Von VERA JUNKER, 04.09.09, 07:00h

Bilder nur an der Wand sind langweilig Weltpremiere in Simonskall - Maf Räderscheidt lässt Ausstellung von „Twitter“-Usern zusammenstellen Was haben wohl ein...

Was haben wohl ein „Moormädchen“, die „Schaukel um den weiten Blick“ oder ein „Regenspaziergang“ mit einem der neuesten Trends zu tun? Es sind Kunstwerke, und sie sind allesamt bei „Twitter“, einem der momentan beliebtesten sozialen Netzwerke im Internet, zu bestaunen. Das Portal zum „Zwitschern“ bietet nicht nur viele kurze, oft gehaltlose Tätigkeitsbeschreibungen, sondern auch Kultur. Die Künstlerin Martha Angelika Felicitas (kurz Maf) Räderscheidt aus Schleiden, die selbst von sich sagt, sie sei äußerst altmodisch, nutzt das weltweite Portal für ihre Kunst.

„Seit März habe ich jeden Abend, meist gegen halb acht, ein selbst gezeichnetes Aquarell ins Netz gestellt“, erzählt Räderscheidt. Die Bilder mit Titeln wie „Moormädchen“ oder „Regenspaziergang“ sollen aber nicht, wie durchaus zu erwarten wäre, über das Internet verkauft werden.

Es versteckt sich eine pfiffige Idee hinter den Kunstwerken. „Die Nutzer von ,Twitter konnten, wenn sie meine Seite besuchten, darüber abstimmen, welches Bild ihnen besonders gefällt und in der Ausstellung gezeigt werden soll. Es geht dabei nicht um mich oder Geld“, erklärt die Künstlerin ihre Idee und fährt fort: „Indem die Bilder nur an die Wand gehängt werden, begeistert man die Menschen nicht mehr. ,Twitter hingegen vernetzt die ganze Welt und bietet viele ungeahnte Möglichkeiten.“

Und die täglichen Bilder Räderscheidts wurden in der Tat aus den unterschiedlichsten Erdteilen verfolgt. „Es haben beispielsweise Leute von den Philippinen, aus Brasilien, Martinique oder Kanada schon über die Bilder abgestimmt“, erzählt Stephan Everling . Der Mann von Maf Räderscheidt ist sicher: „Die globale Kunstszene profitiert von der Vernetzung durch das Internet.“

Spannende und überraschende Dinge entwickeln sich ganz schnell: „Ein Musiker aus Großbritannien fragte mich über das Internet, ob ich nicht mal ein Strichmännchen malen könnte. Ihm hat es so gut gefallen, das es nun auf seinem CD-Cover zu finden ist. Für mich hat er dann zum Geburtstag ein eigenes Lied geschrieben. Solche unkomplizierten Kontakte sind einfach faszinierend.“ Doch hinter dem Projekt Maf Räderscheidts verbirgt sich noch mehr, als dass die Bilder nur in einem neuartigen Netzwerk erscheinen und User eine Ausstellung zusammenstellen. Sie malte ihre kleinen Kunstwerke immer unter dem Motto „A Picture a Day keeps the doctor away“ und kommentiert dabei die Ereignisse des Tages. „Einmischen, authentisch und ehrlich sein, darum geht es mir“, sagt die Künstlerin.
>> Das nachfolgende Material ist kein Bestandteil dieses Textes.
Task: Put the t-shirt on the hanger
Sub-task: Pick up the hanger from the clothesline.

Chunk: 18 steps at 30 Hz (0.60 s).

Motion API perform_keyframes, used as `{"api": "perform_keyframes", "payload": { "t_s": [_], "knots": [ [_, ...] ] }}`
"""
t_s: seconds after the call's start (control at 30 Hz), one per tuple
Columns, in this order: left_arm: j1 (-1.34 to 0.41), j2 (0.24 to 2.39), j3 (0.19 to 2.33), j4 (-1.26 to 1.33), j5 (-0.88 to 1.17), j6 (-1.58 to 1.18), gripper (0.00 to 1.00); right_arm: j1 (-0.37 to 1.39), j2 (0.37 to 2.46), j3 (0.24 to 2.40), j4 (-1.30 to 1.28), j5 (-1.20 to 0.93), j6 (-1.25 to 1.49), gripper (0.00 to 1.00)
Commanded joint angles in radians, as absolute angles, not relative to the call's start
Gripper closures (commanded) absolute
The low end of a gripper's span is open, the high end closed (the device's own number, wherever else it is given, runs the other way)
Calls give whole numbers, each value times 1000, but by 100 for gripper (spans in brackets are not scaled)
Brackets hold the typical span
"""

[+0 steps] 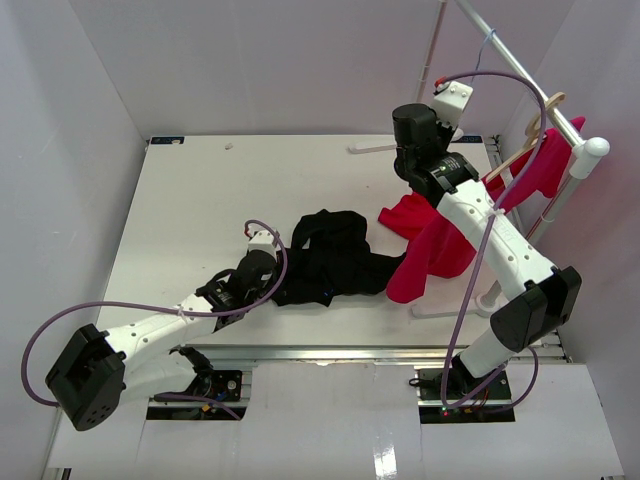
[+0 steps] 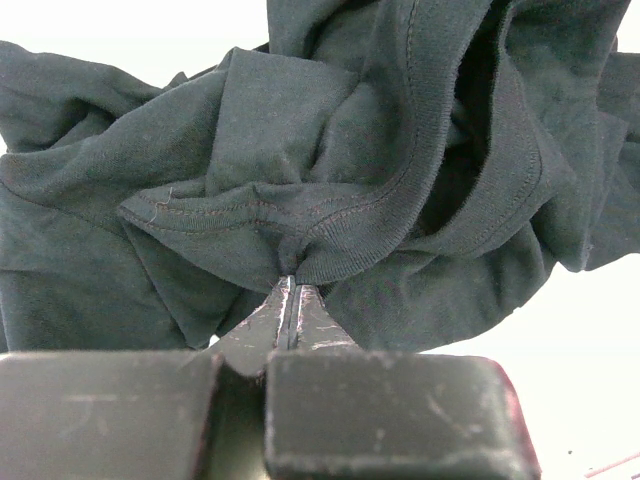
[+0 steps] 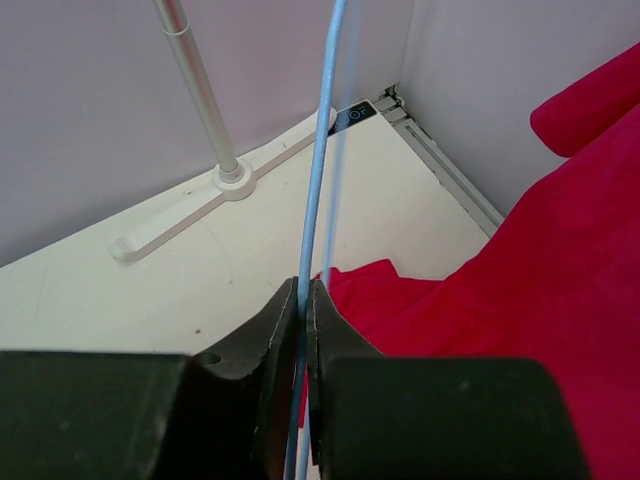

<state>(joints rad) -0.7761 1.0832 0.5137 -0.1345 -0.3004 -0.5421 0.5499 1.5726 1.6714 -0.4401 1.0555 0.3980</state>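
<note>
The black t-shirt [image 1: 330, 258] lies crumpled on the white table near its front edge. My left gripper [image 1: 272, 284] lies low at the shirt's left side and is shut on a fold of its ribbed hem [image 2: 300, 262]; the left gripper's [image 2: 291, 287] jaws are pressed together. The light-blue wire hanger [image 3: 322, 160] hangs by its hook [image 1: 489, 45] from the rail at the back right. My right gripper [image 3: 303, 292] is shut on two strands of that wire. From above, the right gripper [image 1: 415, 128] is raised beside the rack.
A red shirt [image 1: 432, 240] hangs from a pale wooden hanger [image 1: 530, 135] on the rail [image 1: 520, 65], and its lower part spills onto the table. The rack's foot [image 1: 375, 149] and pole [image 3: 195, 80] stand at the back. White walls close in on three sides.
</note>
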Motion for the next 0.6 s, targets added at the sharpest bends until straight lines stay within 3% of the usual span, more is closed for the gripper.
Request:
{"api": "perform_keyframes", "payload": {
  "t_s": [0.0,0.3,0.57],
  "knots": [
    [-782,1065,537,-137,-296,-538,100,546,1540,1729,-397,1075,353,92],
    [-785,1065,538,-139,-299,-538,100,548,1507,1783,-399,1053,262,92],
    [-785,1072,537,-139,-308,-540,100,548,1438,1743,-384,894,195,92]
  ]
}}
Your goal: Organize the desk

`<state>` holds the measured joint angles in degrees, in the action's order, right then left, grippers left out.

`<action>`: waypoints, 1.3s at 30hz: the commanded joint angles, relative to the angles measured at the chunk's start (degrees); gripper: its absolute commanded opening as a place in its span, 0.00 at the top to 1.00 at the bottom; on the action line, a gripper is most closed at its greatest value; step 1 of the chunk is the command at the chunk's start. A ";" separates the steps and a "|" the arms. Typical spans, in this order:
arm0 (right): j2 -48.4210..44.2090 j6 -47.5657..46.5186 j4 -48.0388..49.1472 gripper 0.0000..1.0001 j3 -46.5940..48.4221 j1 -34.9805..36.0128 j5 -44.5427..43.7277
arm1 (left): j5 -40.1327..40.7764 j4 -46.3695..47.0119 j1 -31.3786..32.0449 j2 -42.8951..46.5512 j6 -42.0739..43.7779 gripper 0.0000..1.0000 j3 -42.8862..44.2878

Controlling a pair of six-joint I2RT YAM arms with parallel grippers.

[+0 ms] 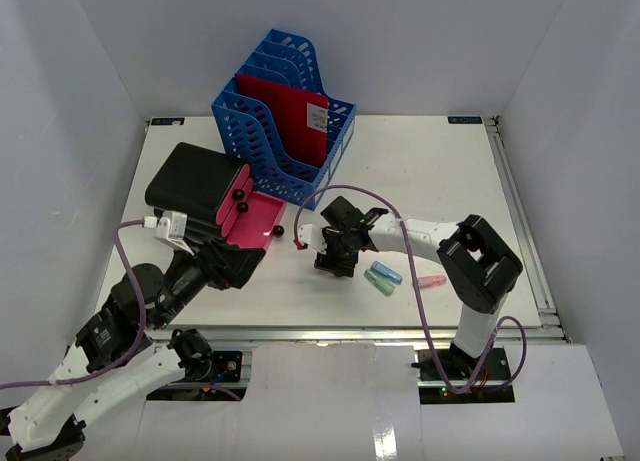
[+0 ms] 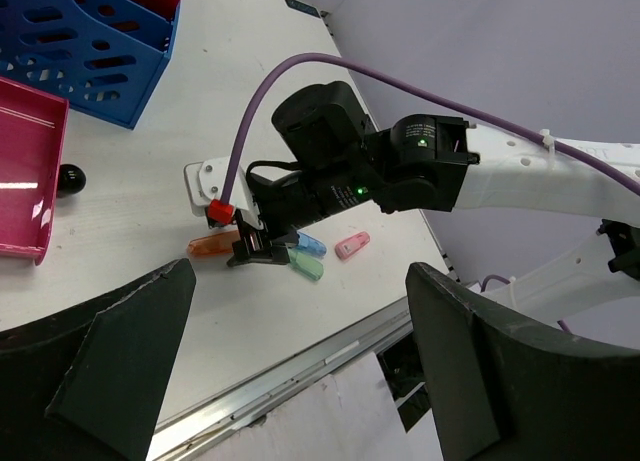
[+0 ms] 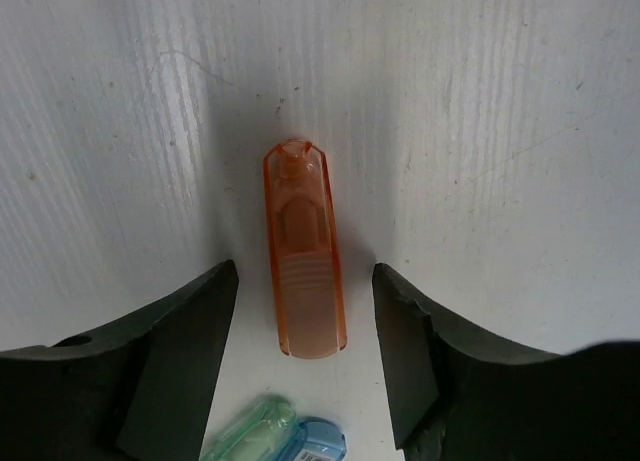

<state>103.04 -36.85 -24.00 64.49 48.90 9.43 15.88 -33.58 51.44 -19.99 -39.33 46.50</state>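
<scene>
On the white desk (image 1: 450, 181) lies a small orange see-through piece (image 3: 305, 271), lengthwise between the fingers of my right gripper (image 3: 303, 281). The jaws stand open, with a gap on each side of the piece. From above, the right gripper (image 1: 333, 266) points down at the desk's middle and hides the orange piece. The left wrist view shows that piece (image 2: 208, 247) under the right gripper (image 2: 250, 253). My left gripper (image 1: 245, 266) hovers wide open and empty just in front of the pink tray (image 1: 245, 221); its fingers (image 2: 120, 361) frame the desk's front rail.
Green (image 1: 379, 282), blue (image 1: 387, 273) and pink (image 1: 430, 280) pieces lie right of the right gripper. A black case (image 1: 195, 179) adjoins the pink tray, with black balls (image 1: 278, 231) in and beside it. A blue file rack (image 1: 285, 131) holding a red folder stands behind.
</scene>
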 commanded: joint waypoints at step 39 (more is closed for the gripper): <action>24.36 -34.55 6.94 0.28 45.06 12.54 -21.36 | -12.06 11.15 -0.11 7.09 0.47 0.02 -0.10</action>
<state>128.53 -70.91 -21.55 109.91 61.41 -10.66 4.91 -23.44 51.44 -11.11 -39.27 46.98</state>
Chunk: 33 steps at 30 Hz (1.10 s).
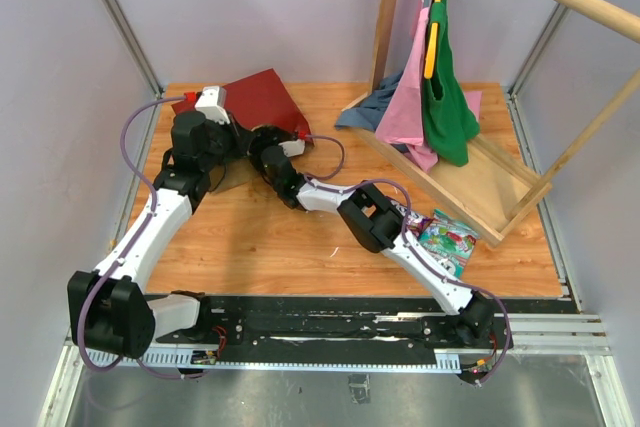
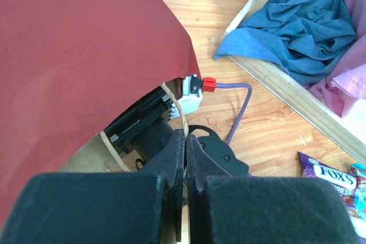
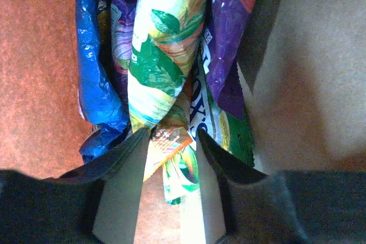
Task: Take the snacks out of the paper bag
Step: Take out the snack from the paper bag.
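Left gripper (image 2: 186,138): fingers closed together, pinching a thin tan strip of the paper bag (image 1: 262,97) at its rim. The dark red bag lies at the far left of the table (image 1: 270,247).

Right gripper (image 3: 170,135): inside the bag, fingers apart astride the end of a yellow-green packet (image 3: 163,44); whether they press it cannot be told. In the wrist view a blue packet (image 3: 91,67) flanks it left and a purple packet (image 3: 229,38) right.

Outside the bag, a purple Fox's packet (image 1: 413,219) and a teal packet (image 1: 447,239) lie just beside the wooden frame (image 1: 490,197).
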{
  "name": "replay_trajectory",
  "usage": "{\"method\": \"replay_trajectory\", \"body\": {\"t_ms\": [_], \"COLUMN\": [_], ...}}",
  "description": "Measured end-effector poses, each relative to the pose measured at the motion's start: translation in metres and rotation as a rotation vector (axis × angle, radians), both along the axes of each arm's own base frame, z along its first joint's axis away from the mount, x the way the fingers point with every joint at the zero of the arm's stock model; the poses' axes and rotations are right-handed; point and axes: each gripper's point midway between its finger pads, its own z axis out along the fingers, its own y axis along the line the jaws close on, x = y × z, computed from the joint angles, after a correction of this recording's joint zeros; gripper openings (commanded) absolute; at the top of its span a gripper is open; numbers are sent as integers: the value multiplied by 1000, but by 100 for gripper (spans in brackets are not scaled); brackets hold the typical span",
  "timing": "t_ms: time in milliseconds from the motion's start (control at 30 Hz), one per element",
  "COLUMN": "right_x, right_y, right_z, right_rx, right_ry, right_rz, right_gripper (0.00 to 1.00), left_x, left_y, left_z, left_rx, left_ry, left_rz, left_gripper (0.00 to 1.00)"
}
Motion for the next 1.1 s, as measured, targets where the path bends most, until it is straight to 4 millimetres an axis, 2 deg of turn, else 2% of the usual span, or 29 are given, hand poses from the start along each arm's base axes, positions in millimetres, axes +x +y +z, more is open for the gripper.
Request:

„Die Bilder sollen Mut machen, ob den Menschen in China oder den Arbeitslosen. ,Twitter, das Medium für die, die keine Stimme haben, ist dazu ideal.“ Den neuen Weg geht die Künstlerin dabei ganz bewusst: „Die Kunstszene liegt doch am Boden, man muss auch neue Dinge wagen. Bei ,Twitter hab ich außerdem meine eigene Freiheit, ich werde nicht in eine Schublade gezwängt, die jeder Künstler nun einmal hat.“

Inzwischen haben die Twitter-Nutzer abgestimmt. Abgestimmt darüber, welche Bilder Räderscheidts nicht nur im Internet, sondern in einer Ausstellung zu sehen sein sollen. Diese Ausstellung wird am 12. September im Junkerhaus in Simonskall eröffnet. Auch die Wahl dieses Ausstellungsortes hat Maf Räderscheidt nicht zufällig getroffen: „Es ist kein großes Museum, aber ein besonderer, ein historischer Ort, der nicht vergessen werden sollte.“ Nach dem Ersten Weltkrieg trafen sich in Simonskall Künstler, die nach der globalen Katastrophe ein neues Menschenbild schaffen wollten. Im Zweiten Weltkrieg wurde der Hürtgenwald allerdings Schauplatz einer weiteren Katastrophe. Die künstlerische Auseinandersetzung mit neuen Medien wie dem Internet sieht Räderschädt als eine Fortsetzung des damaligen Ansatzes der Künstler an.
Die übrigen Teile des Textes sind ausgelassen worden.